The one thing about FOSS that I love is that you can take whatever you need from various sources and build what you opine is a better wheel. Take Ubuntu for instance…they took Debian and made it into something that many users are happy with.

Is this wrong? Not at all. Each day, many non-commercial distro makes wake up and check various distributions for updated security fixes. They pull source rpms, updated tar.gz’s, and debs into their distro, make minor adjustments, and drop it into their repository. Distros share with one another…they take and hopefully give back. If not monetarily, at least by the number of users that they have that may report bugs or provide fixes.

So what’s the beef that some Distrowatch Weekly commenter’s seem to have with PCLinuxOS? During the past 3 weeks of comments on the DW, some have been hounding PCLinuxOS with accusations saying that the developers hide things from their community and that PCLinuxOS eradicates changelogs and/or lights small dogs on fire while chopping kittens to bits in blenders, etc.
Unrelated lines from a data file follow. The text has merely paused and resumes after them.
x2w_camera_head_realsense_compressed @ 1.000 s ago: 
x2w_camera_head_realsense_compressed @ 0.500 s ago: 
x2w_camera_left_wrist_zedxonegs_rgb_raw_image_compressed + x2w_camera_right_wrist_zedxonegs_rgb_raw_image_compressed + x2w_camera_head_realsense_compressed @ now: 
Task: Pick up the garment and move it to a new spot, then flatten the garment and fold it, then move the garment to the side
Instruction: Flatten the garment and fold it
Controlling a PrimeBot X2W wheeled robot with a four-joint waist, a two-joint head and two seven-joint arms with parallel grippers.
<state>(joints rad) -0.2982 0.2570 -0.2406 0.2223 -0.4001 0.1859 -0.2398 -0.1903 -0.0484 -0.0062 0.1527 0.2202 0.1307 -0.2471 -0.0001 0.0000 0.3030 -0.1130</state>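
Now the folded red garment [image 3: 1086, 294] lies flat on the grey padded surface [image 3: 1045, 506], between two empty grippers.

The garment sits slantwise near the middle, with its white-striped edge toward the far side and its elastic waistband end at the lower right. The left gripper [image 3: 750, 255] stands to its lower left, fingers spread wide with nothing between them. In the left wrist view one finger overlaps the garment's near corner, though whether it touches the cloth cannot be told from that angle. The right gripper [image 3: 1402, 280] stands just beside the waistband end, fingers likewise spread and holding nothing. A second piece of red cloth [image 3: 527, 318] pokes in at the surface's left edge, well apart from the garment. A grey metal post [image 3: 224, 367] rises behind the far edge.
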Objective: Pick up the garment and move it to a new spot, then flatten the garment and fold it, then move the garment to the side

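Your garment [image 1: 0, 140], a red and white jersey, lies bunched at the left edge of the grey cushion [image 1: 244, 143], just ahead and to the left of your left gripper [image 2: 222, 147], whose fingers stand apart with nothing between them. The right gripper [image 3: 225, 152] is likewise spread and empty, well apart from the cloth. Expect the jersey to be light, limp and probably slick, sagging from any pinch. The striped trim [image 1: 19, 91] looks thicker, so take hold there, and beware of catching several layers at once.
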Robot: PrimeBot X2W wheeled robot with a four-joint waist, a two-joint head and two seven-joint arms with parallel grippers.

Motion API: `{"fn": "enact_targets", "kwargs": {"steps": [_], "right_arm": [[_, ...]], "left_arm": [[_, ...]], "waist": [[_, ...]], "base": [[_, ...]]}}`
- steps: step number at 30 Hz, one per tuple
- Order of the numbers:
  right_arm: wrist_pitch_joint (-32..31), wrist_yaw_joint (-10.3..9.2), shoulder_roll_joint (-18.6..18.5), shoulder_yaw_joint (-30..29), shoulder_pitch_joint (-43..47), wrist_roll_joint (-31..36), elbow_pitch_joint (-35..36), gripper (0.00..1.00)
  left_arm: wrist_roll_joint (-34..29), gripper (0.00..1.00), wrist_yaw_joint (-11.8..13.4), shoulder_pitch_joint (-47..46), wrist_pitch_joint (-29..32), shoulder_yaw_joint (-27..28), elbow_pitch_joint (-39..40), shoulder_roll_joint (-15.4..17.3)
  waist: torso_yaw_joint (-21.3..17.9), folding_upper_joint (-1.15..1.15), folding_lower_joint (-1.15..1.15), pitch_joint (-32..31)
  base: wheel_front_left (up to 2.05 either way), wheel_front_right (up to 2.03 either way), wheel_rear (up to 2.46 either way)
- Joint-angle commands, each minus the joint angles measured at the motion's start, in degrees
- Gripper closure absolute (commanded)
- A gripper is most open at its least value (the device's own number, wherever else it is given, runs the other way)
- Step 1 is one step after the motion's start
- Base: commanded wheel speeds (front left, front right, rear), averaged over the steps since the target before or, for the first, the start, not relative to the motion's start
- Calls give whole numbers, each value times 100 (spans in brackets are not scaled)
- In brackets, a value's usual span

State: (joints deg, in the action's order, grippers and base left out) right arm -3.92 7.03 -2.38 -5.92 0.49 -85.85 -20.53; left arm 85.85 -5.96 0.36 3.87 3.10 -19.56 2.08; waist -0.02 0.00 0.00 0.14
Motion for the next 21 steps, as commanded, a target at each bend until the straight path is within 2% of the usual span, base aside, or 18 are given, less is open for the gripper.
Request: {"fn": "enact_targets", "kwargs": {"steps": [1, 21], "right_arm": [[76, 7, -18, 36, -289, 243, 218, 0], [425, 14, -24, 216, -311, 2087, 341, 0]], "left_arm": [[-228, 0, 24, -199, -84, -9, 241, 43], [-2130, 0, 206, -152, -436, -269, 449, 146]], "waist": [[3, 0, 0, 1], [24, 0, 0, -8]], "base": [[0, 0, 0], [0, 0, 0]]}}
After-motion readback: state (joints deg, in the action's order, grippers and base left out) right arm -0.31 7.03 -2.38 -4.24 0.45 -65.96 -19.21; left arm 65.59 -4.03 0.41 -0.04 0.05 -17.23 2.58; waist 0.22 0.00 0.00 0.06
Myth #1: PCLinuxOS Hides the Fact it is Mandriva based (False)

PCLinuxOS.com has always had an “About” link on every single webpage it has ever had. Let’s look at what information has been conveyed there:

“PCLinuxOS was originally based on another distribution under the name of Mandriva
and shares many features of Mandriva such as the Control Center and the
Draklive Installer
. Texstar and team would like to thank the
developers, contributors and others associated with Mandriva who may
have indirectly contributed to the PCLinuxOS distribution.”

Let’s look at some other distro front pages to see how they compare. Sabayon Linux has their footer at the bottom with Gentoo in it…but no mention on the front page as to what they’re based on. No real ‘about’ link there either. Move on to Ubuntu. No mention of Debian on the front page. You have to visit the Community >> The Ubuntu Story link in order to find that it is based on Debian. Once again, no ‘about’ link on the front page.

Let’s take a look at the PCLinuxOS Page on Distrowatch shall we? This has been utterly unchanged in 4 years:

“PCLinuxOS is an English only live CD initially based on Mandrake Linux
that runs entirely from a bootable CD. Data on the CD is uncompressed
on the fly, allowing up to 2GB of programs on one CD including a
complete X server, KDE desktop, OpenOffice.org and many more
applications all ready to use. In addition to the live CD, you can also
install PCLinuxOS to your hard drive with an easy-to-use
livecd-installer. Additional applications can be added or removed from
your hard drive using a friendly apt-get front end via Synaptic.”

If that paragraph is an attempt to hide things, I’m Miles Davis.

Considering these two points, I’d say PCLinuxOS hasn’t been ‘hiding’ the fact that it is Mandriva based. I’d say they’re doing quite well with where they have this information. I welcome any comments with information otherwise. If you have specific examples, please make sure they’re from a developer and not a general user…because if general users are where we’re getting our information from, every distro is in trouble.